● What to work on: Repeat only part of the entries. Start at the line that has "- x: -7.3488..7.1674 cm" and keep going through the last line, exactly as given.

● Provided information:
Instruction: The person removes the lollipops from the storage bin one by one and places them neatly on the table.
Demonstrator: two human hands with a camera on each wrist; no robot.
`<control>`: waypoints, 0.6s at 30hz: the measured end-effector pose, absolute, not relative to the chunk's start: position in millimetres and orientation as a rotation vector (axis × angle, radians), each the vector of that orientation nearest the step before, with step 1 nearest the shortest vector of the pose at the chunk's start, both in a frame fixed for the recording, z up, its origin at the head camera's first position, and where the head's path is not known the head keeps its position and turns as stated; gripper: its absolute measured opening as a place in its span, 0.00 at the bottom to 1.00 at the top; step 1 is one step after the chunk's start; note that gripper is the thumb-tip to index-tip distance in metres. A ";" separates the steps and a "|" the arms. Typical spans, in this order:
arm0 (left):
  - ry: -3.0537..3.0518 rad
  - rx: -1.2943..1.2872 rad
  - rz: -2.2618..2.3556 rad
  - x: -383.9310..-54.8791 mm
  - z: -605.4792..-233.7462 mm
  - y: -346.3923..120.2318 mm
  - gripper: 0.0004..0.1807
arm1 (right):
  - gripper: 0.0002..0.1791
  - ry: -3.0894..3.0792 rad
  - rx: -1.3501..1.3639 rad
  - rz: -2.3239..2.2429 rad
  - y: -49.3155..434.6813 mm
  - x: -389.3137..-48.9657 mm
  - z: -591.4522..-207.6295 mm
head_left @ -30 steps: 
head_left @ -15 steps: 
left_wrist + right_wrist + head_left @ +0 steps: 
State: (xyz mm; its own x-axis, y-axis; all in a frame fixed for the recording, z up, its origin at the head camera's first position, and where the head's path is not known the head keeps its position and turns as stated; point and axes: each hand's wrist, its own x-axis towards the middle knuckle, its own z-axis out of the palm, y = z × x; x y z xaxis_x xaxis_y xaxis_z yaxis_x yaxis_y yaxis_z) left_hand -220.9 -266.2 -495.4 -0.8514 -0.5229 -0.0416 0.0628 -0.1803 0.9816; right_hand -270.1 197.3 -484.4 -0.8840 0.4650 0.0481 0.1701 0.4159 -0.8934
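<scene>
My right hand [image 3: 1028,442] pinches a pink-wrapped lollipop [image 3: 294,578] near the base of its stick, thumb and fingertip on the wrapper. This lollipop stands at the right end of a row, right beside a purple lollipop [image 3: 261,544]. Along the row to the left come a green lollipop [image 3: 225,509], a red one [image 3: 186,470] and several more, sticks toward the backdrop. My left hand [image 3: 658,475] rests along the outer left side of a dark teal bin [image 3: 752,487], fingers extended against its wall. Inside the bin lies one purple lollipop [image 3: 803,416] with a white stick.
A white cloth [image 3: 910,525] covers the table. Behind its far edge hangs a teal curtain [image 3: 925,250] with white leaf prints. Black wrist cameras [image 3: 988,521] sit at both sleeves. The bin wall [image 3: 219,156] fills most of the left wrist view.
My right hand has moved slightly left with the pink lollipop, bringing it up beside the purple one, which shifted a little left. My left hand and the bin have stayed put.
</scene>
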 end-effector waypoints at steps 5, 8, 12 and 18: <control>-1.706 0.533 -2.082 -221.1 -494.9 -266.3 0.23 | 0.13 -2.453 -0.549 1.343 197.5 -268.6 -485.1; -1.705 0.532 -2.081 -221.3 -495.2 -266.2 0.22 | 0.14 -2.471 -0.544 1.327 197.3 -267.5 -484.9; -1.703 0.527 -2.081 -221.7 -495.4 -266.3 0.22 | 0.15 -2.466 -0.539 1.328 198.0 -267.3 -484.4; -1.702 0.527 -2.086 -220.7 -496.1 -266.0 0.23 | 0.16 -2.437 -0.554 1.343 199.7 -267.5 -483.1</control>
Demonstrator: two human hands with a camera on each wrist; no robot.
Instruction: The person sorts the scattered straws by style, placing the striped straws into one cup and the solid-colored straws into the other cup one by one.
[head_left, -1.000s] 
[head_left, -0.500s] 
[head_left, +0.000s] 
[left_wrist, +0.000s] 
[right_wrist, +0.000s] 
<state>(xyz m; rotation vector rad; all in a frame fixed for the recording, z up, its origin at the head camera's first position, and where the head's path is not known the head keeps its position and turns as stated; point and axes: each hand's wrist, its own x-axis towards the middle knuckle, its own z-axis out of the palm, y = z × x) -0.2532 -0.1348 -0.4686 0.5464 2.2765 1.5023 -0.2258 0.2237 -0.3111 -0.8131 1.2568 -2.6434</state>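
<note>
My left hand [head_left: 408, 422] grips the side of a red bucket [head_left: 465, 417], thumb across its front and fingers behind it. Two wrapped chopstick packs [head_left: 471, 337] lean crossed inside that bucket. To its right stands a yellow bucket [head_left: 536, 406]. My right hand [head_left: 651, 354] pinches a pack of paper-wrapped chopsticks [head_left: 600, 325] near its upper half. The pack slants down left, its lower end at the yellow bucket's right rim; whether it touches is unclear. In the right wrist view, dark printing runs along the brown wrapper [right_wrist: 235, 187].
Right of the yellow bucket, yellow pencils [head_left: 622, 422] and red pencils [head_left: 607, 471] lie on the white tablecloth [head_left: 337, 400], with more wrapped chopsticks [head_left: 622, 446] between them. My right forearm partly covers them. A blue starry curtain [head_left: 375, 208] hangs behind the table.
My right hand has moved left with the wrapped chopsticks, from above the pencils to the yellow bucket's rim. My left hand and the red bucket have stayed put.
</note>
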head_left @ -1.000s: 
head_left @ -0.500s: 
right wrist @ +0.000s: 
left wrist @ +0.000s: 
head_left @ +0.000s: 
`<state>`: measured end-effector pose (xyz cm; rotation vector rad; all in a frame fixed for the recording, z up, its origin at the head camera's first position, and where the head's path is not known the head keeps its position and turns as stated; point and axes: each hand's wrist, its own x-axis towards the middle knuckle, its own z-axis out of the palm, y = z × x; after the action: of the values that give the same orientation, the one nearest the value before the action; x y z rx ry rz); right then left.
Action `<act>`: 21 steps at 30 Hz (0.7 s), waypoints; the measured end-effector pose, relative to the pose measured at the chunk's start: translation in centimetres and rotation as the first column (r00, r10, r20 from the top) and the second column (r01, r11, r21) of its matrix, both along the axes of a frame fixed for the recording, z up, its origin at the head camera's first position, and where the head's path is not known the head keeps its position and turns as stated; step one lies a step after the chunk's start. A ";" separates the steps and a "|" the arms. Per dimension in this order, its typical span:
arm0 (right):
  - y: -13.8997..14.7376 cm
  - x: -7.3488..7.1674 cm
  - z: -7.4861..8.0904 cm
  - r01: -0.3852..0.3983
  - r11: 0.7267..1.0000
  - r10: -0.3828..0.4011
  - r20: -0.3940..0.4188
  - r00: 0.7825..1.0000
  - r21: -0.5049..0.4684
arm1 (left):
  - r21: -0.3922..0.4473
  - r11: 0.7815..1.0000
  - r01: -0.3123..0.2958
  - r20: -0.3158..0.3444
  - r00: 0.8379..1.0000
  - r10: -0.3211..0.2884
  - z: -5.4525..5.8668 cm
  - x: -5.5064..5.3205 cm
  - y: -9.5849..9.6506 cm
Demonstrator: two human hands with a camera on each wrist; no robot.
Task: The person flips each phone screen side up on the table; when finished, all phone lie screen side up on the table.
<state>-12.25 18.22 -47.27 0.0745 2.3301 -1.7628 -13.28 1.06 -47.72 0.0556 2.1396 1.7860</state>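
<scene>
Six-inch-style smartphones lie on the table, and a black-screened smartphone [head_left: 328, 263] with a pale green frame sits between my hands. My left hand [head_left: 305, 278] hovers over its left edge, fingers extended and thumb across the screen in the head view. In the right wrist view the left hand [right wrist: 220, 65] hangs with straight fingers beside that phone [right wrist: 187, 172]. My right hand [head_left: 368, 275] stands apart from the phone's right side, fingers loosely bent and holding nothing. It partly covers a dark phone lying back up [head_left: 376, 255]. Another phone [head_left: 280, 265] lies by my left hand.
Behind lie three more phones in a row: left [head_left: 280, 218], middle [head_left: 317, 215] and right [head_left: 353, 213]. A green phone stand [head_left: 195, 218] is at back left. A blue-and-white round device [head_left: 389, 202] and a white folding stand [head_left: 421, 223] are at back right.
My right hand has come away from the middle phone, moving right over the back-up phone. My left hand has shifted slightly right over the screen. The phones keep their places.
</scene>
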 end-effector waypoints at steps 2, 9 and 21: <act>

● Solved exercise:
  - x: -7.3488..7.1674 cm
  - z: -7.4861..8.0904 cm
  - r01: -0.3852..0.3983
  - r11: 0.7267..1.0000
  - r10: -0.3828..0.4011
  - r20: -0.3940..0.4188
  - r00: 0.7825..1.0000
  - r21: -0.5049..0.4684
arm1 (left):
  - r21: -0.3922..0.4473
  - r11: 0.7815..1.0000
  - r01: -0.3123..0.2958
  - r20: -0.3158..0.3444
  - r00: 0.8379..1.0000
  - r10: -0.3211..0.2884
  - z: -5.4525..5.8668 cm
  - x: -5.5064..5.3205 cm
  - y: -9.5849..9.6506 cm
Demonstrator: two human hands with a camera on each wrist; no robot.
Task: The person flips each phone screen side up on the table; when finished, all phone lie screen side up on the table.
<state>-12.25 18.22 -47.27 0.0745 2.3301 -1.7628 -13.28 1.06 -47.72 0.0556 2.1396 1.7860</state>
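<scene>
Six-inch-style smartphones lie on the table, and a black-screened smartphone [head_left: 328, 263] with a pale green frame sits between my hands. My left hand [head_left: 305, 278] hovers over its left edge, fingers extended and thumb across the screen in the head view. In the right wrist view the left hand [right wrist: 220, 65] hangs with straight fingers beside that phone [right wrist: 187, 172]. My right hand [head_left: 368, 275] stands apart from the phone's right side, fingers loosely bent and holding nothing. It partly covers a dark phone lying back up [head_left: 376, 255]. Another phone [head_left: 280, 265] lies by my left hand.
Behind lie three more phones in a row: left [head_left: 280, 218], middle [head_left: 317, 215] and right [head_left: 353, 213]. A green phone stand [head_left: 195, 218] is at back left. A blue-and-white round device [head_left: 389, 202] and a white folding stand [head_left: 421, 223] are at back right.
My right hand has come away from the middle phone, moving right over the back-up phone. My left hand has shifted slightly right over the screen. The phones keep their places.
</scene>
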 end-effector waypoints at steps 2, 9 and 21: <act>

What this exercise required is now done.